Your assignment -> The listing below holds pictures; exclude them. Return exactly the lines from the one with "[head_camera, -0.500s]" through the one with "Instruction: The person".

--- --- ---

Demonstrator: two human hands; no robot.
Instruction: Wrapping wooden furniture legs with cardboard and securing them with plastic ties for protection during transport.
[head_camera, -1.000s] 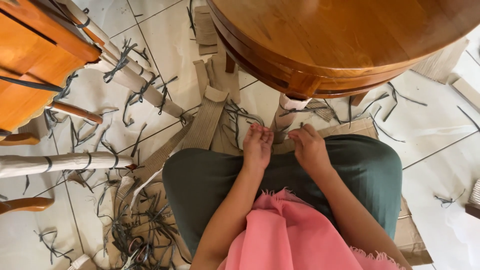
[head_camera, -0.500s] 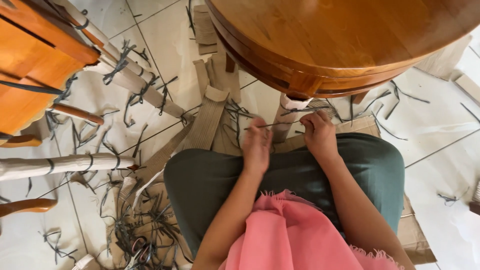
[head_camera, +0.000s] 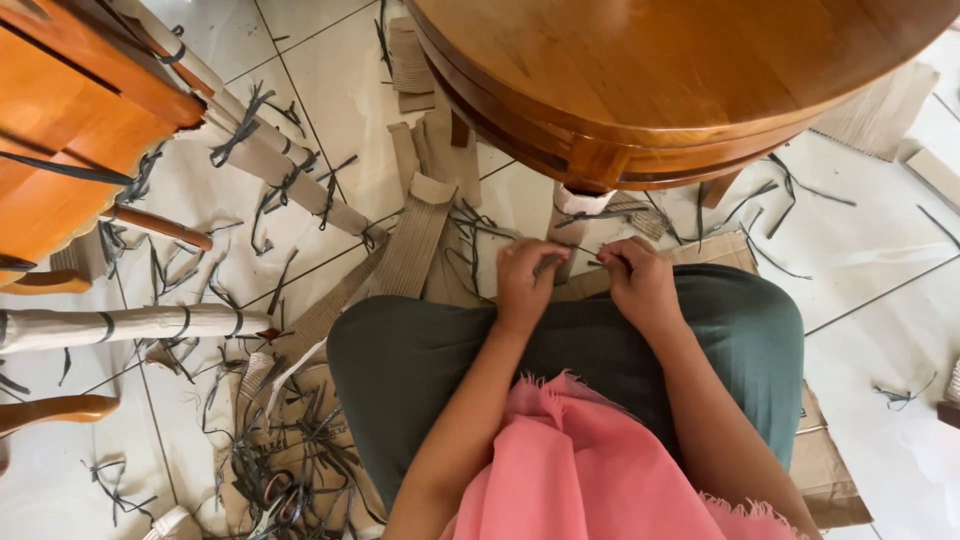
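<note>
My left hand (head_camera: 527, 277) and my right hand (head_camera: 637, 280) are both closed in front of my knees, pinching a thin dark strap (head_camera: 578, 262) stretched between them. Just beyond the hands stands a table leg (head_camera: 572, 215) wrapped in corrugated cardboard with pale tape at its top. Above it spreads the round wooden table (head_camera: 690, 80). I sit on the floor in green trousers with a pink cloth over my lap.
Wooden furniture with cardboard-wrapped, strapped legs (head_camera: 270, 165) stands at the left. Cut dark strap scraps (head_camera: 290, 470) and cardboard strips (head_camera: 415, 240) litter the tiled floor. A flat cardboard sheet (head_camera: 825, 460) lies under me on the right.
Both hands rose slightly from my lap toward the table leg and moved apart, pulling the dark strap taut between them.
</note>
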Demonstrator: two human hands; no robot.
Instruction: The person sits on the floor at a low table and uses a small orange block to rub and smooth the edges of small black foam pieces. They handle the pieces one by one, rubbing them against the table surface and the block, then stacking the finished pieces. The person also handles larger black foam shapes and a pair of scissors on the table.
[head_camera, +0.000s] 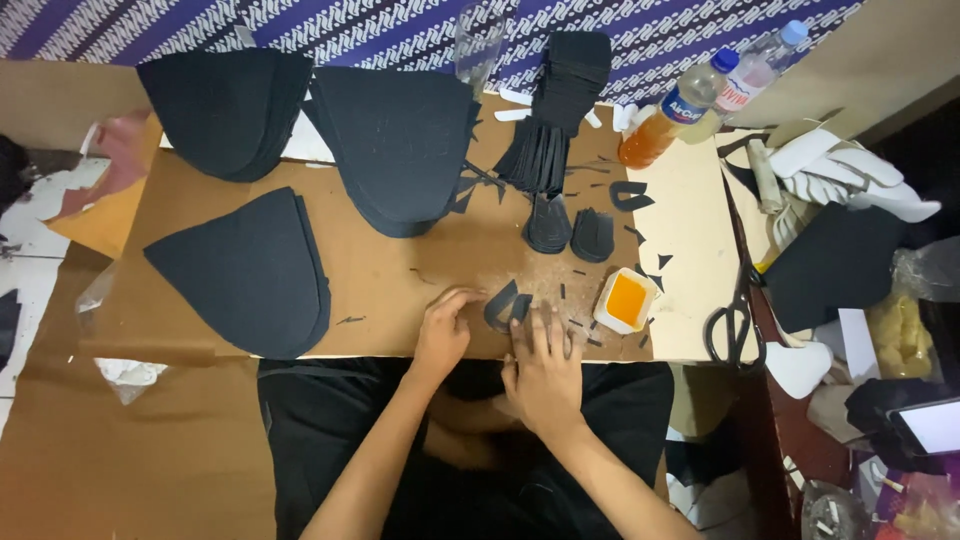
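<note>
Small black piece (503, 305): it lies on the brown board (400, 275), near the front edge, between the two hands. It is curved like a little hook.
Left hand (441, 330): the fingers are bent and pinch the left end of the small black piece.
Right hand (545, 365): it lies flat and open, fingers spread, pressing down on the right end of the piece.
Which way it points: the long side runs up and to the right, tilted away from the person. The open bend seems to face down and right, but the fingers hide part of it.
What could go wrong: the tub of orange glue (626, 300) sits just beside the right hand. A bump from that hand could tip it and smear the piece.
Another slip: the piece is thin, so a hard press could fold it crooked.
Scissors (735, 325): they lie well to the right, apart from both hands.
</note>
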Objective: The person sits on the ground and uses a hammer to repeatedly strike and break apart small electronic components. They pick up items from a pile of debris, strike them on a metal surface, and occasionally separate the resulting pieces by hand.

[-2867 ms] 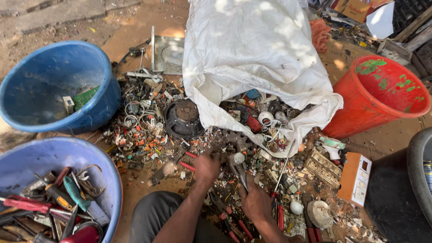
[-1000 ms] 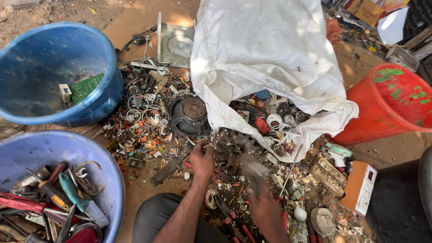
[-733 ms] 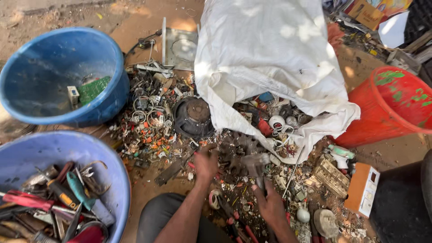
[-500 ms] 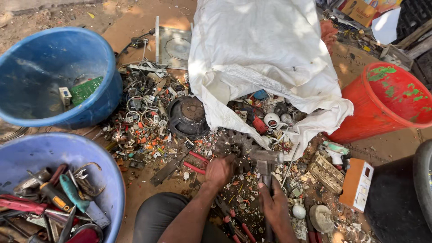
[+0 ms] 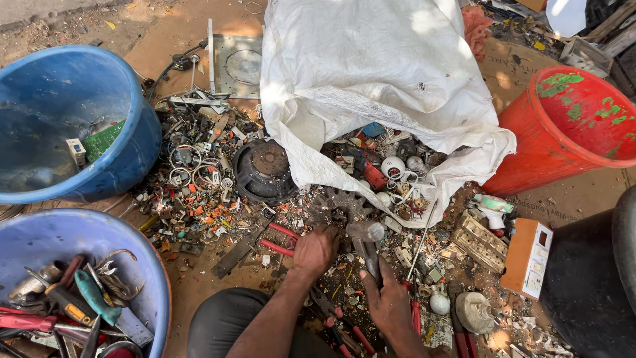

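Note:
My left hand [image 5: 314, 250] rests closed on a small dark scrap piece in the pile of electronic scrap [image 5: 218, 192], beside red-handled pliers [image 5: 281, 240]. My right hand [image 5: 386, 299] grips the handle of a hammer [image 5: 366, 237], whose metal head sits just right of my left hand. A white woven sack [image 5: 371, 86] lies open in front of me, spilling bulbs, sockets and wires. A round black speaker part [image 5: 264, 170] lies at the sack's left edge.
A blue tub [image 5: 142, 126] with a green circuit board stands at the left. A second blue tub [image 5: 59, 229] with tools sits at the lower left. A red bucket [image 5: 543, 152] stands to the right, an orange-and-white box [image 5: 527, 257] below it.
My right hand has taken up the hammer and brought its head next to my left hand. My left hand shifted slightly right in the scrap.

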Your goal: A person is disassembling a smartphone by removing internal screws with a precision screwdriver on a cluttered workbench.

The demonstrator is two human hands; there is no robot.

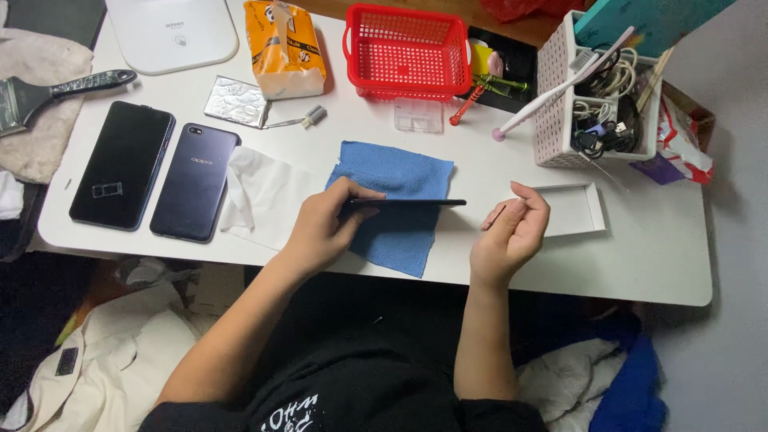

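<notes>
My left hand (324,228) grips a thin black phone (416,203) by its left end, holding it edge-on above a blue cloth (400,172) on the white table (656,256). My right hand (512,232) hovers just right of the phone's free end, fingers curled with thumb and forefinger pinched together; whether something small is between them I cannot tell. A white tissue (260,196) lies left of the cloth, partly under my left wrist.
Two dark phones (122,164) (194,181) lie face down at the left. Behind stand a red basket (406,52), an orange tissue pack (284,48), a foil square (236,102), a white crate of cables (596,104), a paintbrush (48,92) and a shallow white box lid (596,210).
</notes>
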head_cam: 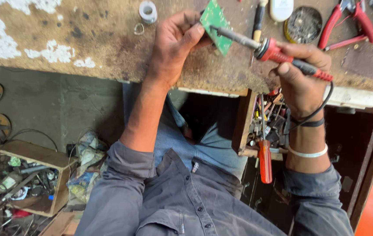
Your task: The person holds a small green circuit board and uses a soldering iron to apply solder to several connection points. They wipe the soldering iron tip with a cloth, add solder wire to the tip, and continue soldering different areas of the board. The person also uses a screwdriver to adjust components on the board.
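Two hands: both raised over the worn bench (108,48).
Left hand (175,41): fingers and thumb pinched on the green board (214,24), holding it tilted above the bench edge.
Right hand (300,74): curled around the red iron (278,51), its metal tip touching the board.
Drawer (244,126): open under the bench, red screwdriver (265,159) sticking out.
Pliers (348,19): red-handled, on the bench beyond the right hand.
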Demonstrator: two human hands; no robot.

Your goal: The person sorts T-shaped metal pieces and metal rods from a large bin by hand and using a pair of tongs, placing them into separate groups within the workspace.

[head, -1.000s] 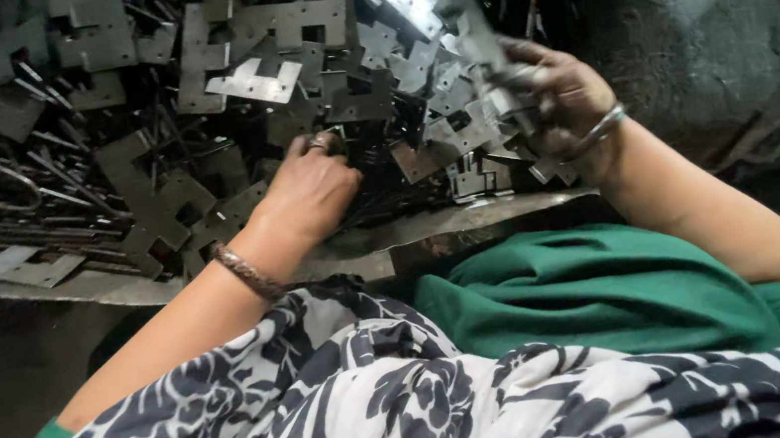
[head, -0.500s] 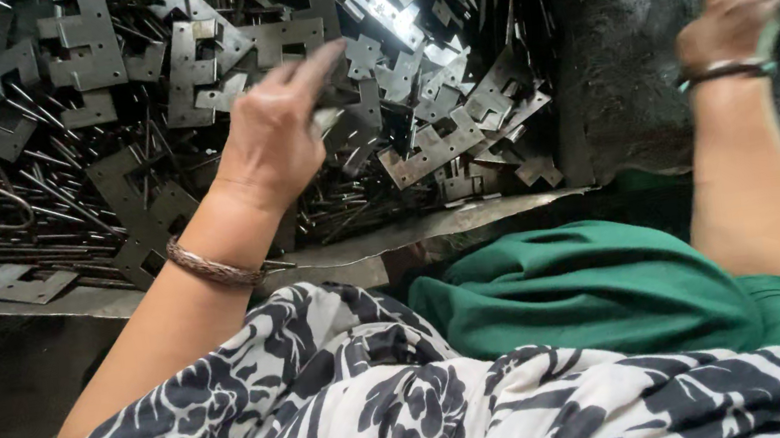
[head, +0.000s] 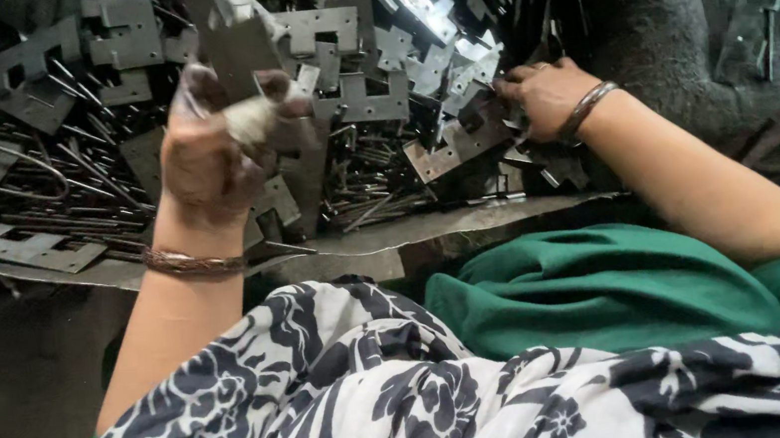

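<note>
Held plate: a flat dark metal plate [head: 240, 53] stands upright above the heap, lifted free so that it hangs apart from the tangle below.
Left hand: the left hand [head: 225, 150] is closed on the plate's lower edge — fingers curled tight, something pale pressed between the fingertips [head: 246, 119] and the metal; a bangle [head: 193, 265] sits at the wrist.
Right hand: the right hand [head: 547, 98] lies low at the heap's right edge, fingers bent down into the loose pieces; whether it has hold of one I cannot tell — the fingertips are buried.
Heap: stamped metal brackets [head: 365, 102] with notched outlines lie piled at every angle, thin rods mixed among them on the left.
Surface: a thin metal sheet [head: 471, 223] carries the pile, its edge just before the lap.
Lap: green cloth [head: 601, 297] and a black-and-white floral cloth [head: 385, 410] cover the knees.
</note>
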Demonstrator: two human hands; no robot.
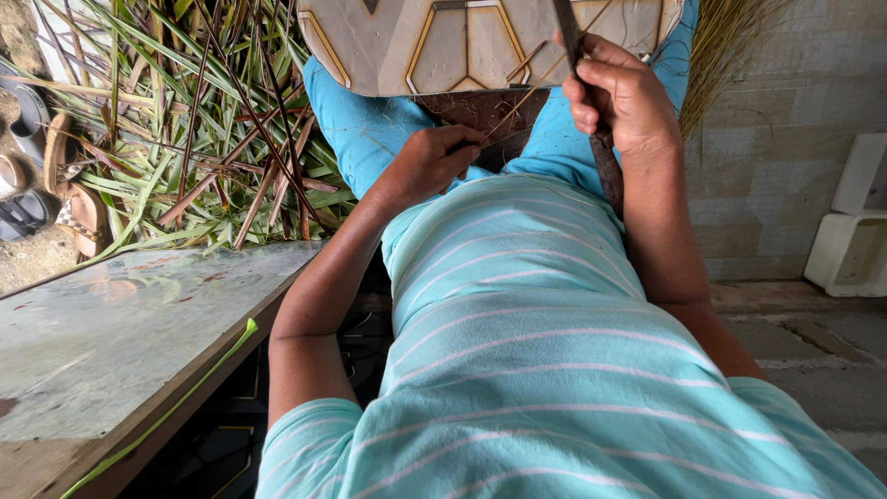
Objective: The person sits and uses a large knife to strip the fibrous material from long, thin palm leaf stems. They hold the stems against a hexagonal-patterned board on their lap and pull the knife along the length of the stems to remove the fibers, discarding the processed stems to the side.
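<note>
I look down over a turquoise striped shirt and blue trousers. My left hand pinches one end of a thin tan leaf rib that slants up to the right. My right hand is closed around the dark handle of a long blade, held upright beside the rib. A pale board with inlaid geometric lines lies past my knees.
A heap of long green and brown palm leaves lies on the left, with sandals beside it. A worn grey slab sits at lower left. A bundle of dry ribs leans against the block wall; white containers stand at right.
</note>
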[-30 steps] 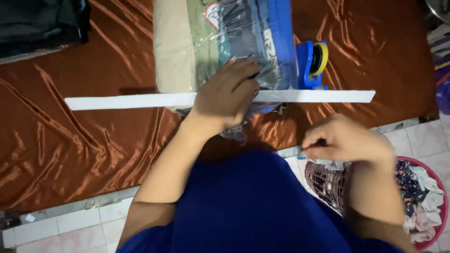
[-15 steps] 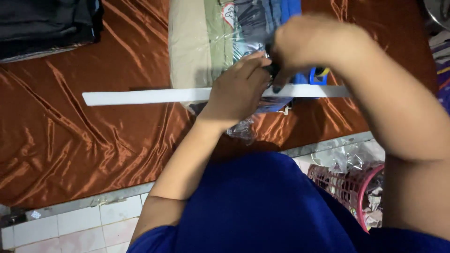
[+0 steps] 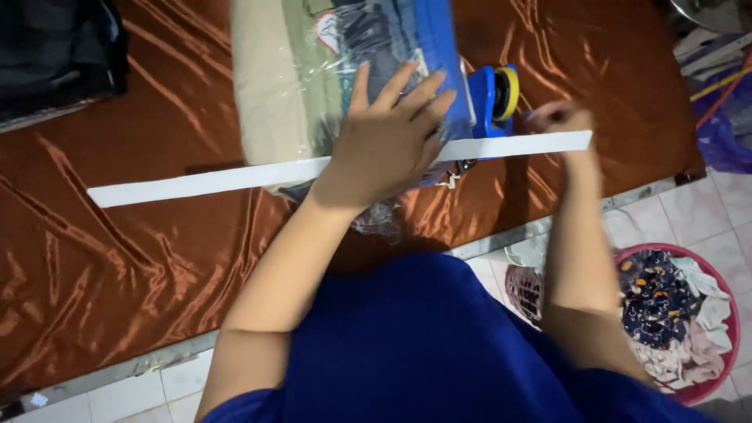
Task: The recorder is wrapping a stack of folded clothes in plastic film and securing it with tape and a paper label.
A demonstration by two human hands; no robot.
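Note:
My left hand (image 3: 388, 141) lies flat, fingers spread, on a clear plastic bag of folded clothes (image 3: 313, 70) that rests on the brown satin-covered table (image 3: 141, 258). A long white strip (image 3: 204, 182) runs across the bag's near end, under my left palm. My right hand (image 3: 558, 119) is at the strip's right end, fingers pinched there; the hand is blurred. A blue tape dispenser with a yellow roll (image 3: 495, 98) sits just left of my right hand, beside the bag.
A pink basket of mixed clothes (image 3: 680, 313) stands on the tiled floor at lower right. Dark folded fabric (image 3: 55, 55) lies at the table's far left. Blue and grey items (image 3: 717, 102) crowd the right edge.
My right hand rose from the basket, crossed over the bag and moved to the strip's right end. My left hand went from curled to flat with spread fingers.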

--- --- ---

Written answer ->
[head_camera, -0.500s] 
[head_camera, +0.000s] 
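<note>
My left hand (head_camera: 527, 277) and my right hand (head_camera: 637, 280) are both closed in front of my knees, pinching a thin dark strap (head_camera: 578, 262) stretched between them. Just beyond the hands stands a table leg (head_camera: 572, 215) wrapped in corrugated cardboard with pale tape at its top. Above it spreads the round wooden table (head_camera: 690, 80). I sit on the floor in green trousers with a pink cloth over my lap.
Wooden furniture with cardboard-wrapped, strapped legs (head_camera: 270, 165) stands at the left. Cut dark strap scraps (head_camera: 290, 470) and cardboard strips (head_camera: 415, 240) litter the tiled floor. A flat cardboard sheet (head_camera: 825, 460) lies under me on the right.
Both hands rose slightly from my lap toward the table leg and moved apart, pulling the dark strap taut between them.
</note>
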Demonstrator: two human hands; no robot.
Instruction: The person sits on the floor at a low table and uses a small orange block to rub and smooth the edges of small black foam pieces. They handle the pieces one by one, rubbing them against the table surface and the block, then stacking the finished pieces. The person also handles larger black foam shapes and a pair of scissors on the table.

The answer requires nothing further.